Date: Tue, 15 Jan 2008 14:29:09 -0700
User-agent: Pan/0.14.2 (This is not a psychotic episode. It's a cleansing moment of clarity.)

On Tue, 15 Jan 2008 09:15:41 -0800, plenty900 wrote:

> 
> One thing that drew me to computers from the start
> was going to computer clubs and seeing the cool hacks
> that people had managed to get working using their
> computers. For instance, I once saw a VIC-20 with
> a "real" 80x25 video card, for instance, and a guy
> who created his own OS.
> 
> As time went by, clubs were less important and the
> Internet took over as a place to swap ideas and
> clever software hacks. For instance, there is the
> typesetting system TeX, and a guy once put
> an entire TeX DVI viewer with fonts into just one small
> executable, enabling me to do real word processing
> on a 386 DX.
> 
> Later, some guy named Linus did what others
> had also done -- the Mach group for example --
> he created a workstation-class kernel for the 486, however
> Linus did something wonderful. He didn't try to price-gouge
> consumers with it, nor refuse to give it away while whining
> about how parts of the OS were owned by such-and-such
> Regents. No, he gave it away for free. Soon after,
> some clever people had ported X Windows to it, and
> suddenly my 486 DX2 laptop was something like
> a workstation -- it was really civilized.
> 
> In every case of something amazing like this
> happening, I remarked that it was "cool", clever or novel.

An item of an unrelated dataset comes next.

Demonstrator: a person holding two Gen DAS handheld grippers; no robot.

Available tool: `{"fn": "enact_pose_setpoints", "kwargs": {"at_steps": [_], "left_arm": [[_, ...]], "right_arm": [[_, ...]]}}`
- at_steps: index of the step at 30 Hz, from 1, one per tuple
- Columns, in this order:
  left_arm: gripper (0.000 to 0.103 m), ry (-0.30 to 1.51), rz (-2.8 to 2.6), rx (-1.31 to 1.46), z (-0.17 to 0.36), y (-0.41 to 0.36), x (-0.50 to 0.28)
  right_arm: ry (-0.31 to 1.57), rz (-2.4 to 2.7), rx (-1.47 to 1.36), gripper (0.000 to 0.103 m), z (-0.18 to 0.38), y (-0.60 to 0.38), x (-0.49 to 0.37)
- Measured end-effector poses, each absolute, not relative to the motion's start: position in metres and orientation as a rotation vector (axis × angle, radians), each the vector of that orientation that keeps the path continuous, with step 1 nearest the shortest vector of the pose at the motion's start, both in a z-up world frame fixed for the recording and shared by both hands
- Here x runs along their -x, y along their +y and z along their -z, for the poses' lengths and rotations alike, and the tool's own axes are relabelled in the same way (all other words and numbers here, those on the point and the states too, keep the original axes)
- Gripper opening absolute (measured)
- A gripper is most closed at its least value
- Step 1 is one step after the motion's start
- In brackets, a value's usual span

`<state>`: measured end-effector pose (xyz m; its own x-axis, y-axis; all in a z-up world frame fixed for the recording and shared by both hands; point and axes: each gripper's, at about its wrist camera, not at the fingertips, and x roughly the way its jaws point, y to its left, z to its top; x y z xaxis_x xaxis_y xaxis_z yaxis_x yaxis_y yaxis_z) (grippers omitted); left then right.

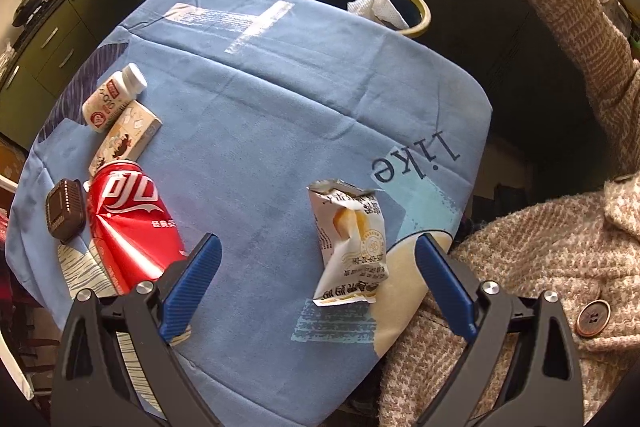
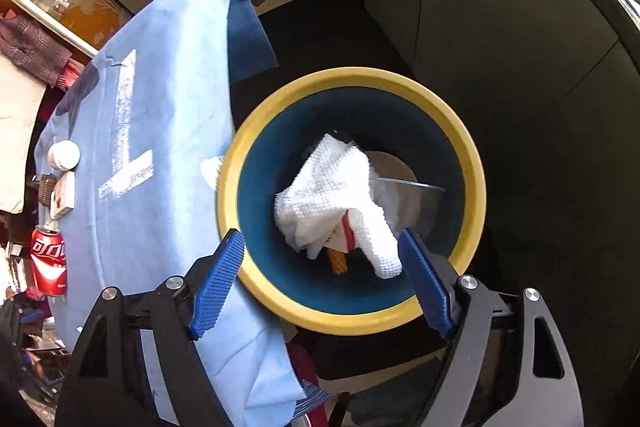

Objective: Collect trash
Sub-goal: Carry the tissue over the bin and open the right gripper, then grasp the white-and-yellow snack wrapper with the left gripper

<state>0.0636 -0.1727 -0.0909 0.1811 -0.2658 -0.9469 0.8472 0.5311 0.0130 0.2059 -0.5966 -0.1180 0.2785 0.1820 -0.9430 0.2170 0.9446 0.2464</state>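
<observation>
Here, far left on the blue cloth [image 1: 260,99], a cluster waits in a row: brown block [image 1: 66,211], red can [image 1: 132,223] lying on its side, small carton [image 1: 126,139] and white bottle [image 1: 114,97], each touching or just beside its neighbour. Likely untouched trash, grouped away from the working edge.

Centre, near: left gripper [image 1: 318,267] hovers above the cloth, fingers spread wide, empty. The torn wrapper [image 1: 350,243] lies flat between the finger lines, apart from both pads; the wide spread looks set to straddle it, probably the next pick.

Right, far: bin [image 1: 416,3] stands off the table's far corner, yellow rim, placed where drops fall straight in.

Right gripper [image 2: 322,281] hangs over the bin [image 2: 476,187] mouth, fingers wide, gripping nothing. White tissue [image 2: 332,195] sits inside, crumpled over other scraps; whether the near finger touches it I cannot tell.
</observation>
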Motion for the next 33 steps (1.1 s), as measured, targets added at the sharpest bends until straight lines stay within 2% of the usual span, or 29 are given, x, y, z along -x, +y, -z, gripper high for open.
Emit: {"fn": "enact_pose_setpoints", "kwargs": {"at_steps": [4,12,15,19,23,28,33], "left_arm": [[0.093,1.132,0.886,-0.729,0.106,-0.185,-0.054],[0.091,1.157,0.904,-0.715,0.126,-0.206,-0.062],[0.083,1.170,0.885,-0.738,0.132,-0.209,-0.062],[0.061,1.211,0.867,-0.722,0.136,-0.206,-0.067],[0.044,1.258,0.866,-0.739,0.145,-0.204,-0.067],[0.037,1.263,0.859,-0.725,0.143,-0.200,-0.068],[0.036,1.245,0.882,-0.695,0.130,-0.195,-0.069]], "right_arm": [[1.286,-0.007,-0.332,0.079,0.108,-0.583,-0.201],[1.270,-0.058,-0.324,0.081,0.102,-0.567,-0.196],[1.271,-0.068,-0.327,0.082,0.104,-0.566,-0.194],[1.271,-0.081,-0.333,0.082,0.107,-0.566,-0.194],[1.268,-0.092,-0.343,0.082,0.108,-0.567,-0.193],[1.257,-0.101,-0.352,0.082,0.106,-0.569,-0.188],[1.228,-0.110,-0.367,0.082,0.099,-0.573,-0.175]]}}
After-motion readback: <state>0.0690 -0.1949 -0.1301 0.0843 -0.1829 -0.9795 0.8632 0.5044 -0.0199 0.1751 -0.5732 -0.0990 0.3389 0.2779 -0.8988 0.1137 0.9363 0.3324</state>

> Just as was the subsequent creation of LAME and the
> posting of MP3 files to Usenet. And later the creation
> of Divx and Xvid.
> 
> However I am not entirely sure that the hobbyist
> movement has continued to be cool, clever, and
> doing novel things. The hobbyist was always
> the core of such successes, pushing the envelope
> for fun, not because he was paid to. Today however
> Linux is rather business-minded, and money
> seems to be the primary concern of everyone.

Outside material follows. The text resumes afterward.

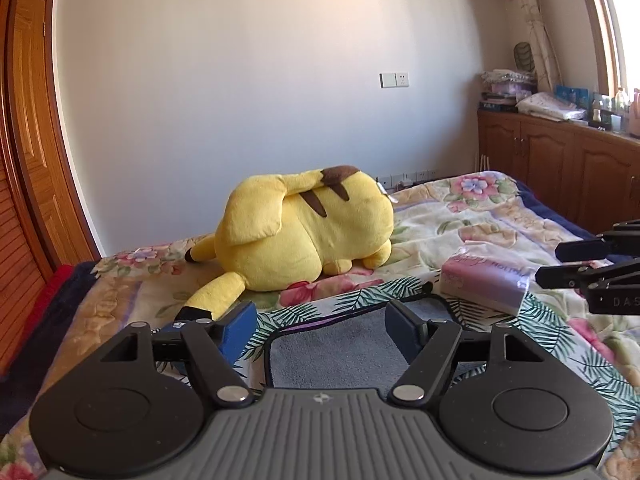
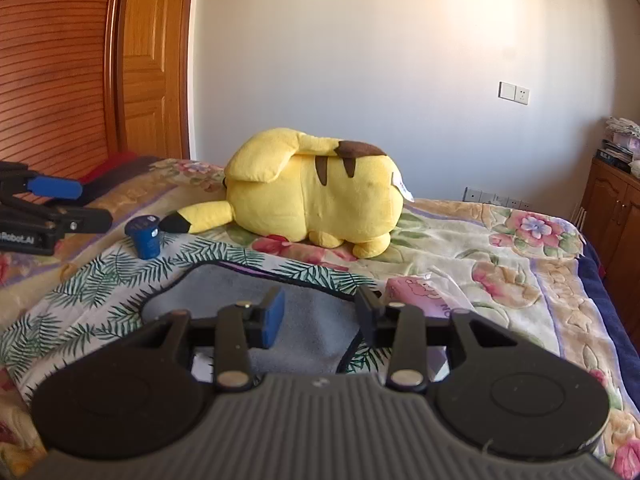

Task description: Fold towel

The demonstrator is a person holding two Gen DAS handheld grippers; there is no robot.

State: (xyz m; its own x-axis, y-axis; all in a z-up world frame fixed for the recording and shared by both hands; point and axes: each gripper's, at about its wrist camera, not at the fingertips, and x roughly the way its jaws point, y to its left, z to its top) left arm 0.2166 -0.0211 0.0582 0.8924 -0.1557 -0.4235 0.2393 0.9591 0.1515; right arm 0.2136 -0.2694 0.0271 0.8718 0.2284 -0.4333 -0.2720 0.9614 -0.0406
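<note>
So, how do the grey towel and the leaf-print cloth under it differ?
The towel is plain grey with a dark edge; the cloth is white with green leaves. The towel is smaller and lies on top of the cloth, which spreads out past its left and far edges. Both lie flat on the bed.

Daylight pours in from the window on the right, blown out to pure white there, and throws a soft warm patch across the wall. Both views are bright and fairly sharp in the middle, though the fisheye bends the door and window frame hard at the edges, with dark vignetting in the corners. The near gripper bodies look a bit soft and shadowed.
</note>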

> It's become mainly a bandwagon for business.
> 
> I am not convinced that truly cool things
> are happening any longer, because I am not
> seeing barriers being broken through at least
> in the area of software. Indeed, nor in hardware.
> Everyone involved in Linux seems to be using
> a hot-rod system that offers no barriers.
> Where is the cool?

What I've recently found to be cool - the WalMart $200 computer - buying
the same mobo for $60 from clubit, populating it with 2gb ddr2 for $25 and
installing the 'distro of the month' from the Linux Pro DVD.